Kay and Smith said since their shipments they’ve heard from others wanting to help with the project.
As well as money for fuel, Smith’s two sons Levi and Blake, and friends Kyle Terry and Joe Baker wanted to give their time to the project by hauling the hay to Montana.
They left Friday, Aug. 4, and returned from the 2,500-mile-round-trip at 4 a.m. on Monday. All made it to work on time that morning.
Those people had what I call the ‘thousand mile stare.’ The minute we pulled up there, we could tell they’d been through hell.
Levi Smith, rancher
“I had a pretty good idea what we’d find when we got up there, and those people had what I call the ‘thousand mile stare,’” said Levi Smith. “The minute we pulled up there, we could tell they’d been through hell. They needed people like us, who’d been there, to talk to. We unloaded the hay at 1 p.m. but just sat around and talked until 11 that night. They got to see that we’d been through the same thing, and we’re beginning to get back on our feet again. I’m pretty sure it helped them, talking to people who’d been through the same kind of thing.”
Brown, the Montana rancher, said the immense amount of support his area has received from across the nation has touched him and other ranchers, deeply. He also said there was a special connection with the four who’d just been through the Starbuck blaze.

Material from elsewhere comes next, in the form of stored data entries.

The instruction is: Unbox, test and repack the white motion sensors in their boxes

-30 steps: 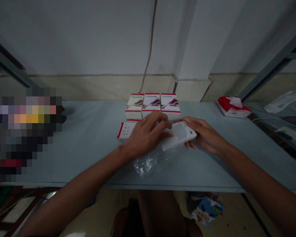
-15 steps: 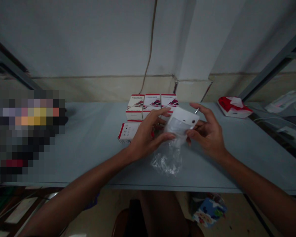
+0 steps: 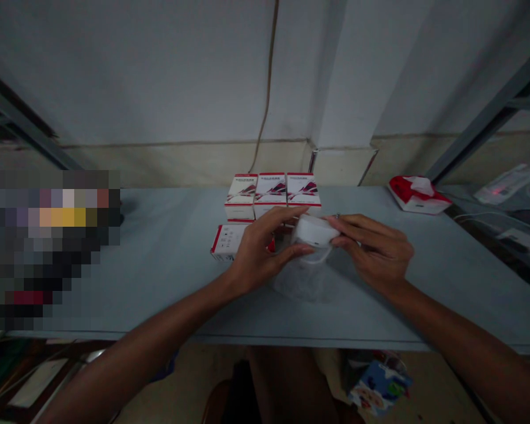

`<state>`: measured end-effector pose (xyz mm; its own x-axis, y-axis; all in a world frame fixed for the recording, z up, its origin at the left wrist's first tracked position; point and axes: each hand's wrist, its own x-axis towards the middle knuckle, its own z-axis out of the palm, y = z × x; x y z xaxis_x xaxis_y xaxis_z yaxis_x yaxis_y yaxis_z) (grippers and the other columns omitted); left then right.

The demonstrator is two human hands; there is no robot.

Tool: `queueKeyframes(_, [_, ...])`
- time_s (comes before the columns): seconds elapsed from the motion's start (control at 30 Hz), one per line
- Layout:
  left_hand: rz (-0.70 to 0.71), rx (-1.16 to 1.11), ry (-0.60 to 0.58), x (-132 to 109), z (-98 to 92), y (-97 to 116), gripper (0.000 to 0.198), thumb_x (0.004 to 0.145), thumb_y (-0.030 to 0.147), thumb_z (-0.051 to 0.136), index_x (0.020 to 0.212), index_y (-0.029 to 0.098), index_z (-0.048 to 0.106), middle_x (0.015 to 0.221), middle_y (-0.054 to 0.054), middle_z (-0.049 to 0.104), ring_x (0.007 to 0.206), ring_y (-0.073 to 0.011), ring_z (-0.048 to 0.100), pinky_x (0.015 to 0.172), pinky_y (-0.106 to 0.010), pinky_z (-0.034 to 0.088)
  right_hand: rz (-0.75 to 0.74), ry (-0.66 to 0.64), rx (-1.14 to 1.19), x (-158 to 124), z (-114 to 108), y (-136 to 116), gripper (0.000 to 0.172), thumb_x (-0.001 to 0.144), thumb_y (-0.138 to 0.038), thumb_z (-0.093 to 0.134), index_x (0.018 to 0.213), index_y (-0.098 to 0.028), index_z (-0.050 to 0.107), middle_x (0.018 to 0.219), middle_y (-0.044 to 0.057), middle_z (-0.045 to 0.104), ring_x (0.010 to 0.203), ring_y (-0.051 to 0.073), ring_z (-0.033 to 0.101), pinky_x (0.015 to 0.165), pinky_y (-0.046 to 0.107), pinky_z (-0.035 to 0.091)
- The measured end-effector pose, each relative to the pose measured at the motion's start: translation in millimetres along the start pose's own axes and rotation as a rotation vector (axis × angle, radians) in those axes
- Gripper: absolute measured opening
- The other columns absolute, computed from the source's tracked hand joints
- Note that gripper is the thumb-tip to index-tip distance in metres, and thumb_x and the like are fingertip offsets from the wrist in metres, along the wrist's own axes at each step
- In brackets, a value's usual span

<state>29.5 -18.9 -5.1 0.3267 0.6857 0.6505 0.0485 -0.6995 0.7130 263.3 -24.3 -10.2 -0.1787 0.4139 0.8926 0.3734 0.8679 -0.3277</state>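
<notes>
Left hand (image 3: 259, 252) and right hand (image 3: 380, 252) are gripping a white device (image 3: 317, 231) in front of the box row (image 3: 271, 191); its clear bag (image 3: 307, 284) is apparently covering only part, so unpacking or bagging is looking unfinished.

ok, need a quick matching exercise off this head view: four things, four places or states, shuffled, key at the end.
Things
1. tissue pack
2. white device
3. three boxes in a row
4. cord

Places or states
A. hanging down the wall
B. held between the left hand and the right hand
C. standing side by side toward the back of the table
D. red and white, on the table to the right of both hands

Pairs: 1-D, 2-B, 3-C, 4-A
</notes>
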Motion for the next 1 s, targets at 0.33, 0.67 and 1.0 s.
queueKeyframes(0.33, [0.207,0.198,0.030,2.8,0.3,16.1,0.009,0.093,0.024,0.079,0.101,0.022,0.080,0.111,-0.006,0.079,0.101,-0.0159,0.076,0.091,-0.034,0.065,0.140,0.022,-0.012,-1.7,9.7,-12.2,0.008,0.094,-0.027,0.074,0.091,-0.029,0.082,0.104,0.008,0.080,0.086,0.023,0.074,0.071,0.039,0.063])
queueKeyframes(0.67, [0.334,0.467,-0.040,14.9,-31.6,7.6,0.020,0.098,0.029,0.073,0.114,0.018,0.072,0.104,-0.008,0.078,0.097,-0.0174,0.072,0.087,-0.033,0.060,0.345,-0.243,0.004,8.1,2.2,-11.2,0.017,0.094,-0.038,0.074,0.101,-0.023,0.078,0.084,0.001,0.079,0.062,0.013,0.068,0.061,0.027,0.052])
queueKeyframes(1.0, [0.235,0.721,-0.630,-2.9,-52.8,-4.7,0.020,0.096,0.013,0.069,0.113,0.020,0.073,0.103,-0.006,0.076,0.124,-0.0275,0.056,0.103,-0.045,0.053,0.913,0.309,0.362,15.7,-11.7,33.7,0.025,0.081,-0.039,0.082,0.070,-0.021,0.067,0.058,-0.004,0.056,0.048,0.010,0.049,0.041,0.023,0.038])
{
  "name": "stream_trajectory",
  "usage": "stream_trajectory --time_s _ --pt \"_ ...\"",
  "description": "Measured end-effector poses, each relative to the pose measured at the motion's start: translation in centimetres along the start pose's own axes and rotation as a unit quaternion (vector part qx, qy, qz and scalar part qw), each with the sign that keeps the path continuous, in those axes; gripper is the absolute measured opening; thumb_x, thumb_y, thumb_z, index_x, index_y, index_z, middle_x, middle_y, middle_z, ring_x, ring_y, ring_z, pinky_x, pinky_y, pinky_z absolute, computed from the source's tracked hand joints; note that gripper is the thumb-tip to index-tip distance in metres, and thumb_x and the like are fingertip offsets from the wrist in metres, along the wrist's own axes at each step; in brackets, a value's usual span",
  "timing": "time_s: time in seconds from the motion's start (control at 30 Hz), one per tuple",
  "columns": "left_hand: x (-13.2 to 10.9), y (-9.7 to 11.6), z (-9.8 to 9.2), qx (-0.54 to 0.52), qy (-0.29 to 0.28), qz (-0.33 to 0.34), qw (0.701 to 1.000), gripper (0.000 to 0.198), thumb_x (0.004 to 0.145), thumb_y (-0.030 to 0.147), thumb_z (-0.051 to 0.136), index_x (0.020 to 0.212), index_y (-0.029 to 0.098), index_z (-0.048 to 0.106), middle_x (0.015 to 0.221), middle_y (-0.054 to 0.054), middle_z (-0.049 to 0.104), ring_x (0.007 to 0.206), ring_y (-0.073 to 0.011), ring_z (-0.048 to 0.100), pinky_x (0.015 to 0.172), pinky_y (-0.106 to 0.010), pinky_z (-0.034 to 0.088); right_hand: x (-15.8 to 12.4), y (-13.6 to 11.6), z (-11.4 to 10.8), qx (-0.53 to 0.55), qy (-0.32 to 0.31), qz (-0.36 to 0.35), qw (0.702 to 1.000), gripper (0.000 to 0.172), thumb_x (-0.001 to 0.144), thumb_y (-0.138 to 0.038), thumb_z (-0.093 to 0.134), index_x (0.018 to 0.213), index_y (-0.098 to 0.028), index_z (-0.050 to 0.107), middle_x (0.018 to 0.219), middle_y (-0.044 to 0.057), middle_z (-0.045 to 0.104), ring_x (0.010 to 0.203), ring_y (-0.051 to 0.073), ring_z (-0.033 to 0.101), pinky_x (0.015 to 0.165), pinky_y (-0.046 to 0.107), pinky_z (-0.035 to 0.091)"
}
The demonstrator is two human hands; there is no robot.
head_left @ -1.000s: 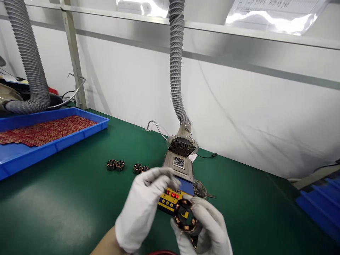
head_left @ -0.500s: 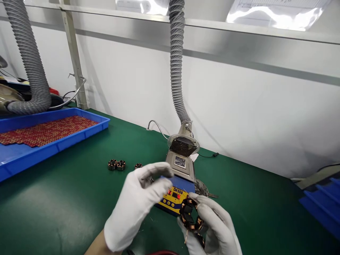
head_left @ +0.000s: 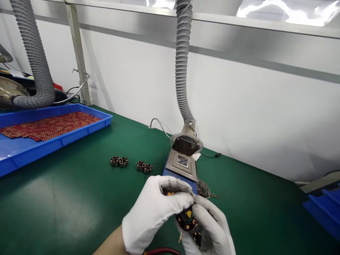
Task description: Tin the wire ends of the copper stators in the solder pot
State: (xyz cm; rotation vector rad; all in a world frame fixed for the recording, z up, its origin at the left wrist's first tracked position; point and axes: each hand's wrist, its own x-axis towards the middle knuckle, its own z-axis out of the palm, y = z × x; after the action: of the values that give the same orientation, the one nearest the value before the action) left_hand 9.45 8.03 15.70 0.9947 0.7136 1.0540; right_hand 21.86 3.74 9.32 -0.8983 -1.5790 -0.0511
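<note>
My right hand (head_left: 212, 226) wears a white glove and grips a stator (head_left: 187, 223), a dark ring wound with copper coils. One copper wire end hangs from the ring's lower left. Lower in the same hand, a second dark piece with copper on it (head_left: 197, 238) shows partly between the fingers. My left hand (head_left: 162, 212), also gloved, is closed in a pinch at the stator's upper edge; its fingertips hide what lies between them. Behind both hands stands a solder pot (head_left: 183, 166) with a square silvery bath, its front display mostly covered by my left hand.
Two pairs of stators (head_left: 118, 162) (head_left: 143, 167) stand on the green mat left of the pot. A blue tray (head_left: 87, 131) of red and tan parts lies far left. A fume hose (head_left: 183, 63) hangs over the pot. A red handle (head_left: 162, 250) shows at the bottom edge.
My left hand has come right and down from above the pot's display to the stator, and its fingers have closed. The right hand keeps its hold. The view has shifted slightly.
</note>
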Motion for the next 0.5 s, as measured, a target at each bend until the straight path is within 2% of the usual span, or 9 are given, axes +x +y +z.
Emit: stream_trajectory --time_s 0.13,0.27,0.3,0.37,0.43,0.47,0.5 --pt "0.6 0.0 -1.3 -0.032 0.038 0.041 0.998 0.014 0.061 0.021 0.079 0.073 0.018 0.071 0.071 0.000 0.071 0.068 -0.0119 0.062 0.065 -0.018 0.048 0.1 0.0 0.2 0.021 -0.008 0.023 0.999 0.046 0.078 -0.001 0.058 0.119 -0.025 0.056 0.113 0.007 0.056 0.103 0.018 0.059 0.083 0.028 0.053" --pt "1.0 1.2 -3.5 0.001 0.164 0.116 0.980 0.020 0.064 0.031 0.079 0.078 0.019 0.072 0.079 -0.003 0.073 0.076 -0.0159 0.065 0.070 -0.020 0.051 0.1 0.2 -0.6 0.080 -0.035 0.059 0.994 0.047 0.078 -0.006 0.064 0.119 -0.026 0.055 0.108 0.007 0.057 0.098 0.016 0.062 0.076 0.023 0.056" --pt "0.7 1.4 -4.3 0.045 0.184 0.113 0.975 0.019 0.066 0.033 0.077 0.079 0.021 0.072 0.081 -0.003 0.073 0.078 -0.0178 0.066 0.071 -0.022 0.051 0.1 0.3 -1.0 0.104 -0.030 0.084 0.991 0.046 0.078 -0.009 0.065 0.119 -0.027 0.055 0.109 0.007 0.058 0.098 0.016 0.063 0.074 0.022 0.057" --pt "-0.5 1.0 -6.0 0.198 0.198 0.108 0.954 0.015 0.070 0.036 0.071 0.079 0.025 0.073 0.086 -0.003 0.073 0.083 -0.0219 0.066 0.075 -0.026 0.052 0.3 0.8 -1.9 0.146 -0.020 0.156 0.977 0.039 0.078 -0.015 0.068 0.114 -0.030 0.059 0.109 0.007 0.062 0.097 0.018 0.064 0.069 0.023 0.057" --pt "-2.5 -0.7 -8.0 0.375 0.184 0.142 0.897 0.011 0.071 0.038 0.068 0.077 0.030 0.074 0.089 -0.002 0.073 0.088 -0.0253 0.065 0.081 -0.029 0.051 1.2 1.6 -3.0 0.171 -0.045 0.245 0.953 0.031 0.075 -0.023 0.073 0.105 -0.029 0.065 0.106 0.007 0.066 0.088 0.021 0.066 0.062 0.025 0.056" --pt "-3.7 -2.0 -9.0 0.429 0.174 0.191 0.866 0.011 0.070 0.039 0.069 0.079 0.033 0.074 0.089 -0.001 0.074 0.088 -0.0265 0.066 0.080 -0.029 0.051 1.9 2.2 -3.4 0.179 -0.068 0.296 0.936 0.030 0.073 -0.027 0.074 0.103 -0.028 0.067 0.102 0.008 0.068 0.079 0.020 0.066 0.059 0.027 0.055" --pt "-4.9 -3.5 -10.0 0.453 0.131 0.230 0.852 0.014 0.067 0.041 0.073 0.080 0.035 0.074 0.084 0.000 0.074 0.080 -0.0256 0.067 0.074 -0.028 0.053 2.9 2.7 -3.7 0.187 -0.080 0.352 0.914 0.032 0.072 -0.031 0.075 0.103 -0.026 0.068 0.096 0.008 0.069 0.071 0.019 0.065 0.055 0.027 0.053"
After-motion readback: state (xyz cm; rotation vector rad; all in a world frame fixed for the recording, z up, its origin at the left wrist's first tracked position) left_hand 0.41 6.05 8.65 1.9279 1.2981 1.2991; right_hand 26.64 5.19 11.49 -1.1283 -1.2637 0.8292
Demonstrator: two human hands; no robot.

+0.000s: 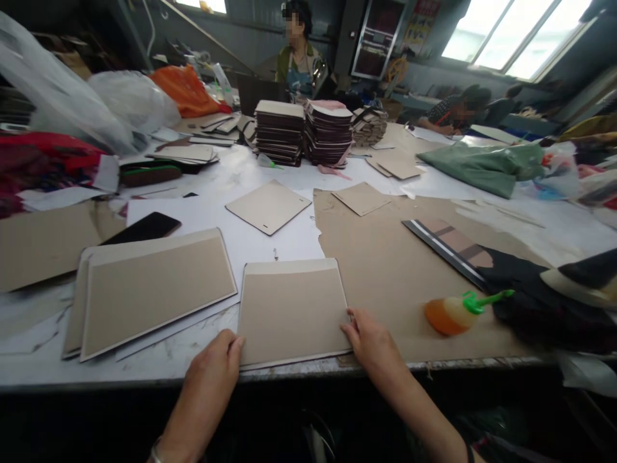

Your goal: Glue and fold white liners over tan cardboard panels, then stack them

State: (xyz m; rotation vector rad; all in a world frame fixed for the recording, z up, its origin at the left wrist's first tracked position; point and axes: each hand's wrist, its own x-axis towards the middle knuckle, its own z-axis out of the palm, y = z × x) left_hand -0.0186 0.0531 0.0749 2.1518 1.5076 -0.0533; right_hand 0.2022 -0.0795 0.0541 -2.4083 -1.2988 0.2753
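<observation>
A beige rectangular board panel [293, 312] with a paler strip along its far edge lies at the table's front edge. My left hand [216, 360] pinches its near left edge between thumb and fingers. On the opposite side my right hand [369, 337] grips the right edge, thumb on top. To the left rests a small stack of similar beige panels [157, 289], dark-edged and slightly fanned. Beyond the held panel, a square beige board [268, 206] with two small dark slots sits turned cornerwise on white paper.
A bottle of orange liquid [448, 315] with a green nozzle stands right on brown paper [380, 257]. A black phone [143, 228] lies behind the left stack. Tall piles of dark-edged panels [279, 135] stand farther back. A person [296, 58] is across the table; others are at far right.
</observation>
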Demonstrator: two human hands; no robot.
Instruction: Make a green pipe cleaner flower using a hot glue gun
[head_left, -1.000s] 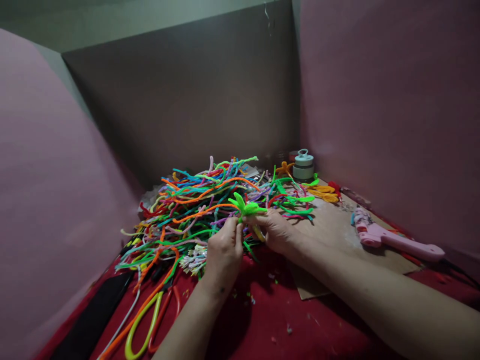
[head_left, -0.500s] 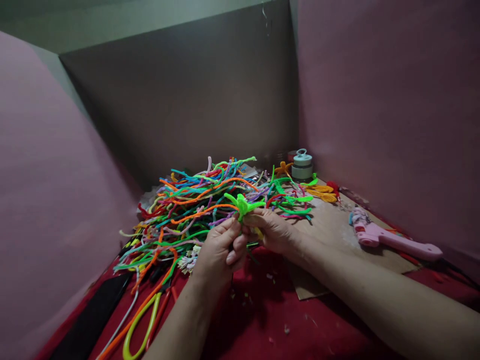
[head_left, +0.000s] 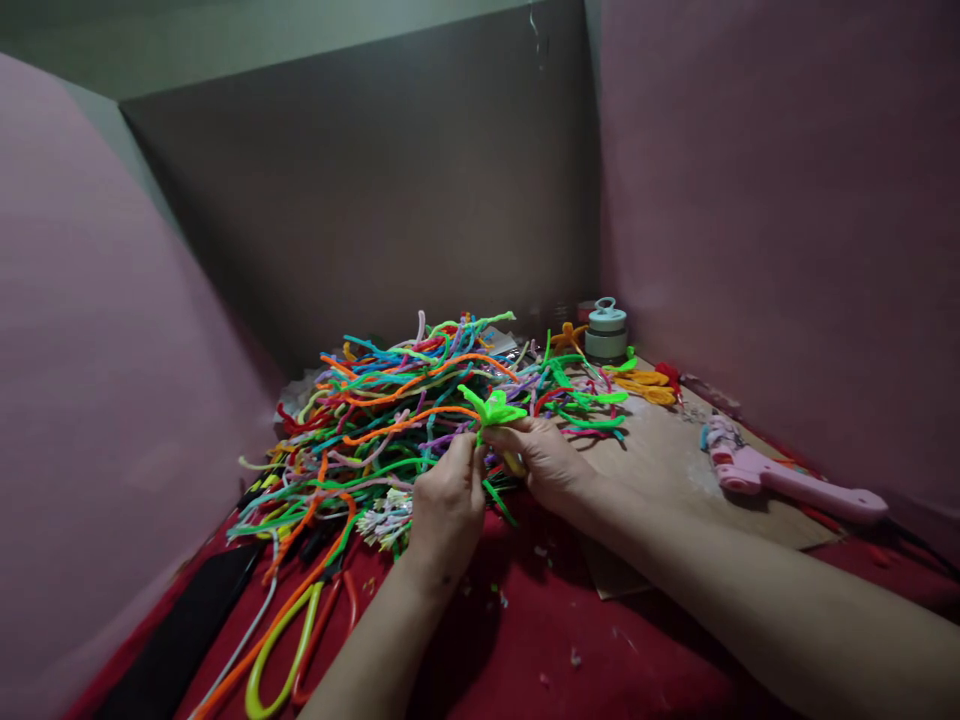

“Their fire is still so fresh in their mind,” Brown said. “When they started talking about trying to save houses and then burying cattle and that kind of stuff you could tell they’d really been there and felt a lot of the same things.
“But then they also talked about what they’ve done that’s helping them come back. That meant a lot knowing where they are, now. All those things give you hope, and just really make me want to pay it forward, even more, when it’s my turn to help somebody else.”
Levi Smith said he, and the three who traveled with him, also experienced some healing knowing that their struggles after the fire is helping others. That makes all of the work in the past, and so much yet to come, a little less painful.
“I know we’ve got some new lifetime friends,” Smith said of the Montana couple. “These big fires, they change everybody that’s in them, but most of that change is for the better. We know we can help people better than ever, now.”